▶ **WHAT IS EXPECTED**: Give every line of the listing word for word, beginning at the first and including the line with "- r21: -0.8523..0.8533" as the last.

▶ **COLLECTED DATA**:
++++++

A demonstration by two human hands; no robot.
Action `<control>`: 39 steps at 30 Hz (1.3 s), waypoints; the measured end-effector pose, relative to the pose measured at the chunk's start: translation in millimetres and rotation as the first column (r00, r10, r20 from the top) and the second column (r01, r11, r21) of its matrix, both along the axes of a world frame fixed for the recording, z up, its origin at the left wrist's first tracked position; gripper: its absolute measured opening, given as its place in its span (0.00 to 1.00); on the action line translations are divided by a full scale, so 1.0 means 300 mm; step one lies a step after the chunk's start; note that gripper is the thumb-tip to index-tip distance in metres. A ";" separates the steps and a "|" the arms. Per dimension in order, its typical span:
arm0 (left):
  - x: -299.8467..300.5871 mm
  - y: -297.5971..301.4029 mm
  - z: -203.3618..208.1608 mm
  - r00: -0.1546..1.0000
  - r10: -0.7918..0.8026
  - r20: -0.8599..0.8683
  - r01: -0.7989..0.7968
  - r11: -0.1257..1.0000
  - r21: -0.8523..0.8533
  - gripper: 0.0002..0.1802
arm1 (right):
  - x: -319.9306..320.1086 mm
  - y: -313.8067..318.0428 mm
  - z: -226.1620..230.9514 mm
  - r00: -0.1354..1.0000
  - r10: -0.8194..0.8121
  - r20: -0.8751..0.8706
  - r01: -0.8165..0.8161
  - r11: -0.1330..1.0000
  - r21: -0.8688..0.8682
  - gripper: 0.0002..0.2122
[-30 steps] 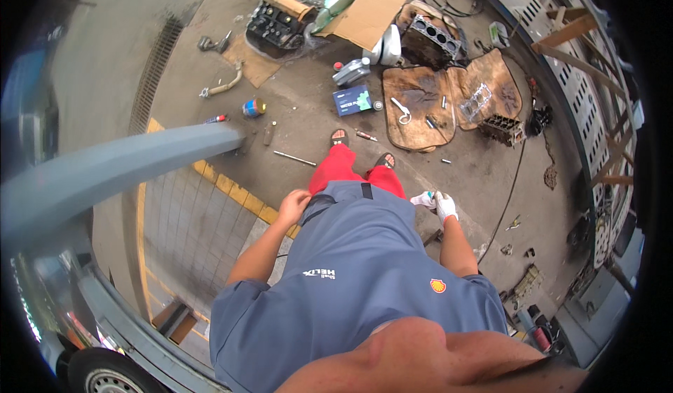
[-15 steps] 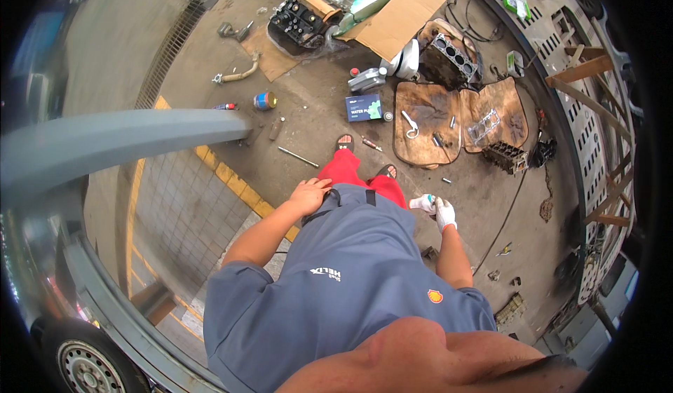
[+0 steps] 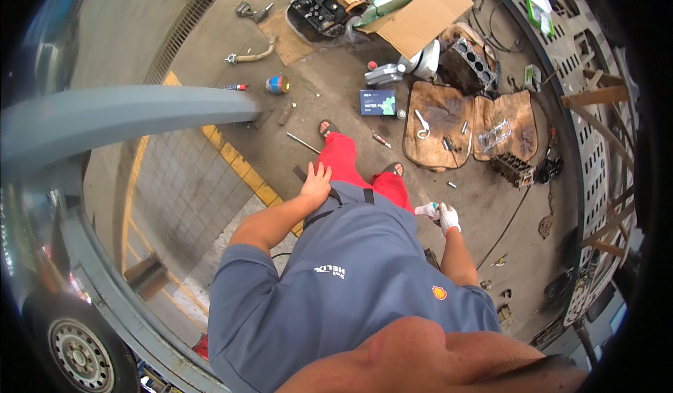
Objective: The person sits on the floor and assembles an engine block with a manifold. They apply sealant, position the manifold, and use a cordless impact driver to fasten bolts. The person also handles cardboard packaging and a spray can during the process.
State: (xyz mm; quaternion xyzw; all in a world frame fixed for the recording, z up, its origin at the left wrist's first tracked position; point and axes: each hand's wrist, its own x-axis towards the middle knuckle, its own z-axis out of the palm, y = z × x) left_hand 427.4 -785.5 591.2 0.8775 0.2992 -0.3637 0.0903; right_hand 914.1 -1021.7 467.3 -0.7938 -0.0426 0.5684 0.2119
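Note:
My bare left hand (image 3: pixel 317 185) rests against the hip of my red trousers (image 3: pixel 348 160), its fingers stretched out and somewhat apart. Beside it a dark strap end (image 3: pixel 300 173) sticks out at the waist. My right hand (image 3: pixel 449 218) wears a white work glove and is closed on a second, loose white glove (image 3: pixel 426 211) with a touch of green. The loose glove points towards my right thigh. Nearest to that hand on the floor is a small metal cylinder (image 3: pixel 451 184).
A grey post (image 3: pixel 140 123) crosses the left side. Ahead stand a blue box (image 3: pixel 377 103), grey bottle (image 3: pixel 384 75), large cardboard box (image 3: pixel 420 18) and engine block (image 3: pixel 468 63). Stained cardboard (image 3: pixel 424 151) holds metal parts. A long metal rod (image 3: pixel 303 143) lies by my foot; a perforated metal frame (image 3: pixel 599 175) borders the right.
My left foot has stepped outward, with the legs now further apart. My left hand's fingers have spread more at the hip. The right hand keeps its hold on the loose glove.

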 end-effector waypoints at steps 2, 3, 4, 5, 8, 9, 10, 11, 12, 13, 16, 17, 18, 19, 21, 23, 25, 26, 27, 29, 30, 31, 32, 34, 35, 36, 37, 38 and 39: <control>-0.020 0.052 -0.031 1.000 0.009 0.030 -0.009 1.000 0.003 0.22 | 0.032 -0.016 -0.042 0.996 0.040 0.082 -0.038 0.999 -0.030 0.22; -0.032 0.091 -0.052 0.999 -0.002 0.046 0.002 1.000 0.008 0.22 | 0.047 -0.015 -0.071 0.991 0.061 0.118 -0.056 0.997 -0.045 0.22; -0.061 0.118 -0.073 0.999 0.000 0.054 -0.001 1.000 0.010 0.22 | 0.030 0.030 -0.056 0.991 0.061 0.121 -0.053 0.997 -0.064 0.20; -0.095 0.147 -0.093 0.998 0.002 0.062 -0.002 1.000 0.011 0.22 | 0.015 0.080 -0.040 0.991 0.059 0.124 -0.049 0.995 -0.084 0.18; -0.218 0.265 -0.113 0.999 0.008 0.049 -0.008 1.000 0.012 0.22 | -0.108 0.333 0.086 0.994 0.090 0.068 -0.078 0.985 -0.152 0.18; -0.254 0.308 -0.102 0.997 0.027 0.071 -0.028 1.000 0.012 0.22 | -0.147 0.387 0.113 0.991 0.101 0.082 -0.087 0.984 -0.155 0.18; -0.297 0.351 -0.099 0.995 0.034 0.098 -0.035 0.999 0.008 0.22 | -0.181 0.442 0.135 0.989 0.113 0.096 -0.097 0.983 -0.158 0.18; -0.341 0.395 -0.098 0.991 0.042 0.125 -0.043 0.999 0.003 0.22 | -0.219 0.499 0.131 0.982 0.155 0.111 -0.142 0.983 -0.113 0.18; -0.381 0.414 -0.092 0.987 0.056 0.149 -0.055 0.998 -0.008 0.23 | -0.248 0.567 0.156 0.972 0.199 0.121 -0.189 0.978 -0.092 0.19; -0.424 0.431 -0.100 0.983 0.092 0.158 -0.092 0.996 -0.004 0.22 | -0.297 0.666 0.181 0.963 0.234 0.131 -0.227 0.972 -0.064 0.19; -0.524 0.461 -0.123 0.960 0.203 0.194 -0.203 0.979 -0.023 0.20 | -0.383 0.924 0.224 0.888 0.409 0.211 -0.418 0.908 0.000 0.20; -0.556 0.475 -0.123 0.948 0.251 0.197 -0.248 0.968 -0.039 0.20 | -0.451 1.043 0.277 0.879 0.432 0.203 -0.436 0.899 -0.027 0.20; -0.581 0.483 -0.122 0.932 0.300 0.202 -0.294 0.954 -0.059 0.19 | -0.526 1.168 0.356 0.867 0.458 0.197 -0.455 0.888 -0.059 0.21; -0.598 0.490 -0.126 0.912 0.352 0.210 -0.342 0.936 -0.084 0.18 | -0.533 1.231 0.361 0.774 0.578 0.257 -0.576 0.812 -0.091 0.22; -0.638 0.522 -0.145 0.865 0.451 0.219 -0.435 0.893 -0.120 0.17 | -0.515 1.326 0.322 0.521 0.733 0.437 -0.763 0.630 -0.148 0.25; -0.689 0.542 -0.146 0.825 0.525 0.210 -0.507 0.851 -0.138 0.15 | -0.538 1.435 0.284 0.606 0.699 0.381 -0.727 0.681 -0.093 0.24; -0.738 0.568 -0.148 0.782 0.572 0.246 -0.569 0.817 -0.091 0.13 | -0.611 1.571 0.269 0.705 0.649 0.286 -0.673 0.739 -0.018 0.23; -0.759 0.584 -0.153 0.762 0.604 0.234 -0.602 0.794 -0.086 0.13 | -0.609 1.625 0.262 0.722 0.653 0.228 -0.652 0.753 -0.092 0.22; -0.773 0.619 -0.150 0.746 0.626 0.227 -0.625 0.776 -0.086 0.13 | -0.589 1.662 0.206 0.671 0.692 0.267 -0.700 0.709 -0.080 0.23; -0.824 0.666 -0.144 0.712 0.669 0.212 -0.672 0.737 -0.067 0.12 | -0.612 1.754 0.116 0.598 0.743 0.300 -0.767 0.639 -0.053 0.24; -0.848 0.701 -0.150 0.699 0.681 0.217 -0.689 0.723 -0.050 0.11 | -0.668 1.835 0.137 0.585 0.751 0.306 -0.781 0.623 -0.039 0.26; -0.870 0.739 -0.157 0.689 0.689 0.224 -0.700 0.713 -0.039 0.10 | -0.689 1.889 0.109 0.504 0.782 0.366 -0.834 0.552 -0.031 0.26; -0.890 0.780 -0.163 0.679 0.696 0.232 -0.711 0.703 -0.028 0.09 | -0.698 1.950 0.088 0.522 0.785 0.334 -0.819 0.571 -0.063 0.25; -0.929 0.860 -0.186 0.640 0.742 0.200 -0.751 0.659 -0.039 0.07 | -0.743 2.099 0.018 0.555 0.789 0.264 -0.813 0.582 -0.030 0.25; -0.943 0.914 -0.186 0.627 0.758 0.179 -0.765 0.642 -0.041 0.07 | -0.762 2.166 -0.003 0.557 0.781 0.283 -0.809 0.587 -0.025 0.24; -0.957 0.964 -0.186 0.612 0.777 0.150 -0.781 0.623 -0.043 0.07 | -0.799 2.236 -0.013 0.559 0.776 0.294 -0.808 0.589 -0.020 0.23; -0.951 1.021 -0.187 0.591 0.792 0.154 -0.792 0.606 -0.078 0.08 | -0.784 2.290 -0.062 0.369 0.872 0.321 -0.896 0.426 -0.129 0.22; -0.946 1.081 -0.190 0.571 0.805 0.157 -0.800 0.590 -0.114 0.09 | -0.747 2.329 -0.098 -0.158 0.888 0.431 -0.977 -0.076 -0.201 0.21; -0.970 1.108 -0.175 0.540 0.830 0.139 -0.820 0.556 -0.135 0.10 | -0.796 2.402 -0.087 0.077 0.914 0.397 -0.979 0.144 -0.141 0.22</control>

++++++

▶ **EXERCISE OUTPUT**:
A demonstration by two human hands; no robot.
Action `<control>`: 39 steps at 30 Hz (1.3 s), waypoints; the measured end-effector pose, relative to the pose measured at the chunk's start: translation in millimetres and rotation as the first column (r00, r10, r20 from the top) and the second column (r01, r11, r21) of its matrix, both along the axes of a world frame fixed for the recording, z up, its origin at the left wrist's first tracked position; gripper: its absolute measured opening, given as its place in its span (0.00 to 1.00); on the action line translations are divided by a full scale, so 1.0 means 300 mm; step one lies a step after the chunk's start; note that gripper is the thumb-tip to index-tip distance in metres. A ";" separates the steps and a "|" the arms. Per dimension in order, its typical span:
arm0 (left):
  - x: -299.8467..300.5871 mm
  - y: -297.5971..301.4029 mm
  - z: -203.3618..208.1608 mm
  - r00: -0.1546..1.0000
  - r10: -0.7918..0.8026
  - r20: -0.8599..0.8683
  - r01: -0.7989..0.7968
  - r11: -0.1257..1.0000
  - r21: -0.8523..0.8533

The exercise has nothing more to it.